Using the word "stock" as the filter, copy each matching line from the records.

● Records contained in a dataset:
------------------------------------------------------------

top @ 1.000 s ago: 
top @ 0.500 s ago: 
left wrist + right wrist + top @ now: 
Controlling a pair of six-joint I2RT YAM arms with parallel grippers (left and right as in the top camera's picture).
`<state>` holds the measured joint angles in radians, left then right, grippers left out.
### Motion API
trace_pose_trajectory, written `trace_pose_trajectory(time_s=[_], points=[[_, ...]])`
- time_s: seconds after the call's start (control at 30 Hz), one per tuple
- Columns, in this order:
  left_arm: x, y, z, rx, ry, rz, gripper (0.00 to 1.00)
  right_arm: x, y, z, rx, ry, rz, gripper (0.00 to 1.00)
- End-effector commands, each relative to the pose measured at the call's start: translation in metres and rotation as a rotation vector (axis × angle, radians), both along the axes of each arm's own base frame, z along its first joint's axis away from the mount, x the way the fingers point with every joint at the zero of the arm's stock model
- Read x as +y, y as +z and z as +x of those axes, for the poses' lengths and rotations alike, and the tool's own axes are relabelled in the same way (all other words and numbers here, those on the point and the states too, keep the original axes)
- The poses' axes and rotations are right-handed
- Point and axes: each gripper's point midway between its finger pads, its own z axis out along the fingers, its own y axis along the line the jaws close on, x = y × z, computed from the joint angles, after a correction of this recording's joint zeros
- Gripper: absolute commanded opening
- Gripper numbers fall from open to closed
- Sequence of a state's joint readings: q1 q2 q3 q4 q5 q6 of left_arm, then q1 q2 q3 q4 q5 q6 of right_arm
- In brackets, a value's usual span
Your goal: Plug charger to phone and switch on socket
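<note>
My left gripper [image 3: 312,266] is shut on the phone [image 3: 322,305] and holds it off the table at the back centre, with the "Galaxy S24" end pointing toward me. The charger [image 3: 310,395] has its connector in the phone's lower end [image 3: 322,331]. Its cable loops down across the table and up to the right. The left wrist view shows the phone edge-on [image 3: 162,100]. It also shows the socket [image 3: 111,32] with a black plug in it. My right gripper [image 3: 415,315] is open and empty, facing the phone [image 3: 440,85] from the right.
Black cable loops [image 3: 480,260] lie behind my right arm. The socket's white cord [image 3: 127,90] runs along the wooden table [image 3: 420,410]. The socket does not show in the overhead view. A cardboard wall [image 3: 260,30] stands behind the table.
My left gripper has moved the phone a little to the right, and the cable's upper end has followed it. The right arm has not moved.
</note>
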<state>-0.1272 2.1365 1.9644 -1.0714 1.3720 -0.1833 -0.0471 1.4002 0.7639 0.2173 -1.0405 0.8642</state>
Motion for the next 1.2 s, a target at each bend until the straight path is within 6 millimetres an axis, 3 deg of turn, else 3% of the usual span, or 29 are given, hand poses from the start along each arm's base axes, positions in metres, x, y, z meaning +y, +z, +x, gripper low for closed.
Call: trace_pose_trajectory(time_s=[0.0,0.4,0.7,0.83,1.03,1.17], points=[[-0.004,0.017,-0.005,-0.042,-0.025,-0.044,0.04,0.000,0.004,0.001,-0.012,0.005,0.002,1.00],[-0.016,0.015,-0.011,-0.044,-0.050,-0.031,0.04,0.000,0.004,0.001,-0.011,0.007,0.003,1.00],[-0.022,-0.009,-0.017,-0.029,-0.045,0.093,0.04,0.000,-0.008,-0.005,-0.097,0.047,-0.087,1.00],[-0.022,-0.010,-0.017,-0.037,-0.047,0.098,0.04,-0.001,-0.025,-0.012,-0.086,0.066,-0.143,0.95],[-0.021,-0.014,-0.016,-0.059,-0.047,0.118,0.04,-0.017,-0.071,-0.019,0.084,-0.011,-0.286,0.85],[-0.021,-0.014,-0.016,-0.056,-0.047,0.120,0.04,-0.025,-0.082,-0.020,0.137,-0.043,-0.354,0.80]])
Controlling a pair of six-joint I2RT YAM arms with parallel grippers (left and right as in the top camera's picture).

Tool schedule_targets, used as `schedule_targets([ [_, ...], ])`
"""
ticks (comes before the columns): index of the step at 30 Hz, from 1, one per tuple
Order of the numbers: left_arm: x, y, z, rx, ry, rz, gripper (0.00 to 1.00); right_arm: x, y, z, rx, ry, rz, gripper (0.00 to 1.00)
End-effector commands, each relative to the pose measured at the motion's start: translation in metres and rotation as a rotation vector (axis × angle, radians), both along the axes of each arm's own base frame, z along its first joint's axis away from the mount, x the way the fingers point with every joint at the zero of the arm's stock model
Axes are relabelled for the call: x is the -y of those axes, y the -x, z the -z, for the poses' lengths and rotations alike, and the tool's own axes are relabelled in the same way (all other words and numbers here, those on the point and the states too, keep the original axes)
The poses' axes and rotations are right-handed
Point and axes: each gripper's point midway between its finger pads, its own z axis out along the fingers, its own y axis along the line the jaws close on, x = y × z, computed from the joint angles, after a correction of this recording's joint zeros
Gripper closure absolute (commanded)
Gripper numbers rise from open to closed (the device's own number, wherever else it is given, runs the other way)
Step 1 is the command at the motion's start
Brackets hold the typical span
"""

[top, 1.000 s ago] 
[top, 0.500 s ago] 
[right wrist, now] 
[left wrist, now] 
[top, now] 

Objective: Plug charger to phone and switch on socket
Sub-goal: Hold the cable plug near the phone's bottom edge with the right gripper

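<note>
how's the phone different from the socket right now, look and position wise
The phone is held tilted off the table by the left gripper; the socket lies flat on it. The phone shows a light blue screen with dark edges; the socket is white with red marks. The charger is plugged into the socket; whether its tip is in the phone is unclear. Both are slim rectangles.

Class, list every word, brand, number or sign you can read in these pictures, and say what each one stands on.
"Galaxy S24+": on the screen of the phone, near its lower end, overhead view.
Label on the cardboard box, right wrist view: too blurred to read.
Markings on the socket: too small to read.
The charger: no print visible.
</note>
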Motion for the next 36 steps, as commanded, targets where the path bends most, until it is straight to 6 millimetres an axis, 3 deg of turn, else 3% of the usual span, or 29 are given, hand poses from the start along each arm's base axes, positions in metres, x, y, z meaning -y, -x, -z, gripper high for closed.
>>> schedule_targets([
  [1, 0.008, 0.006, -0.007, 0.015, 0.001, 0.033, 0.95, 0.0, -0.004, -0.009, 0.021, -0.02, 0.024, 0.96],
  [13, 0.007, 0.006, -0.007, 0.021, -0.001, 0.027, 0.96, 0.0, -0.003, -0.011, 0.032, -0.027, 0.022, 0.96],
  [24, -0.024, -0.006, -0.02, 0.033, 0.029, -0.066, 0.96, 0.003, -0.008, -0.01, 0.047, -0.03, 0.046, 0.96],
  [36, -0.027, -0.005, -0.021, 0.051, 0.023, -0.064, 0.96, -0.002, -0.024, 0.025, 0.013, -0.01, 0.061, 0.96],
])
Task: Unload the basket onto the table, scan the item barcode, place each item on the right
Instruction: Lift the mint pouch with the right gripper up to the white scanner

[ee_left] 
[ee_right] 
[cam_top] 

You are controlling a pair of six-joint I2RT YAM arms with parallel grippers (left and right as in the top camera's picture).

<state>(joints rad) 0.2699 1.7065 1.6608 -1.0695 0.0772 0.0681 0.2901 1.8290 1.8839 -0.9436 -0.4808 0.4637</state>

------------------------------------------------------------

● Reply to the exercise:
- End-effector commands, each relative to the pose measured at the call's start: translation in metres and rotation as a rotation vector (axis × angle, radians), both along the axes of each arm's own base frame, z along its first joint's axis away from the mount, x the way the fingers point with every joint at the zero of the arm's stock model
End-effector commands, each relative to the pose measured at the motion's start: translation in metres and rotation as a rotation vector (axis × angle, radians), both along the axes of each arm's own base frame, z along its first joint's axis away from the mount, x the way the fingers point with every joint at the zero of the arm's stock model

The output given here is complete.